- About this task: Return, from the listing below, each line where the word "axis" appears.

- Supplied material:

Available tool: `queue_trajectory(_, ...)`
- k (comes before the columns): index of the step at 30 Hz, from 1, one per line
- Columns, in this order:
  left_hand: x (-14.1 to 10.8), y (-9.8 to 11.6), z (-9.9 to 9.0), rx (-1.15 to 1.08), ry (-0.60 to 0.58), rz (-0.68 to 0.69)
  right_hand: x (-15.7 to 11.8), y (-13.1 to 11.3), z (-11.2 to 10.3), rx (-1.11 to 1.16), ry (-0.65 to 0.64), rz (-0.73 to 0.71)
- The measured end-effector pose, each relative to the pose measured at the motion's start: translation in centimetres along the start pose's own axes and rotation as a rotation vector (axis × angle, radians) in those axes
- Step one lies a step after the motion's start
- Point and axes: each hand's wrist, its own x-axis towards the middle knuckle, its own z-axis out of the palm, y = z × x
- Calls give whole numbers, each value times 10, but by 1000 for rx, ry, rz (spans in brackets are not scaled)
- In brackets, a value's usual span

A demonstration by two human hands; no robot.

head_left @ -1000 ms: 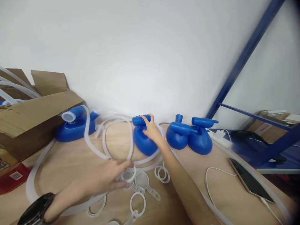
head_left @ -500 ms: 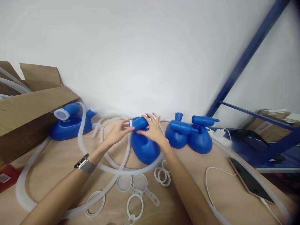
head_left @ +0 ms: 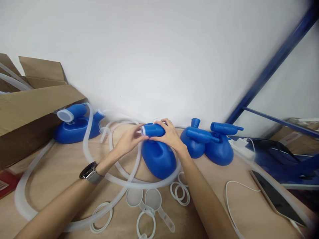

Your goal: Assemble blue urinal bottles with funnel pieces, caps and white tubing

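Observation:
A blue plastic urinal bottle stands on the table in front of me, its curved blue neck pointing left. My right hand wraps round the right part of that neck, thumb below and fingers above. At the neck's mouth sits a white ring, pinched between the thumb and fingers of my left hand. Part of the ring is hidden by these fingers. A clear hose loops round the bottle's front. Nearer to me lie white lids with straps and several loose white rings.
At the left, another blue bottle with lid and hose stands beside a cardboard box. Two more blue bottles with loose necks on top are at the right. A phone with a white cable lies near the right edge, beside a blue metal frame.
The view has shifted slightly. My right hand has closed more firmly round the neck, its fingers less spread. The left hand stays at the white ring, and the neck lies more level.

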Motion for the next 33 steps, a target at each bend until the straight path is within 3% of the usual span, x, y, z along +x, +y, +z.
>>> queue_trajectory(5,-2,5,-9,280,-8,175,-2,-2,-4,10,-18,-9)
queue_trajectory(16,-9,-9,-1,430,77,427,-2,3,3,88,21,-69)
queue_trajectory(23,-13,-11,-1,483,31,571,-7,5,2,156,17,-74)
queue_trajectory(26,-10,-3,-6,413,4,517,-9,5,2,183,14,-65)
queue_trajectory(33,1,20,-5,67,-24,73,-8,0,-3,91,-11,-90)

- Response to the exercise:
- The measured end-effector pose, each relative to the pose measured at the motion's start: translation in centimetres along the start pose's own axes and rotation as a rotation vector (axis × angle, radians) in those axes
- Point and axes: each hand's wrist, its own x-axis towards the middle knuckle, its own z-axis out of the palm, y = z × x

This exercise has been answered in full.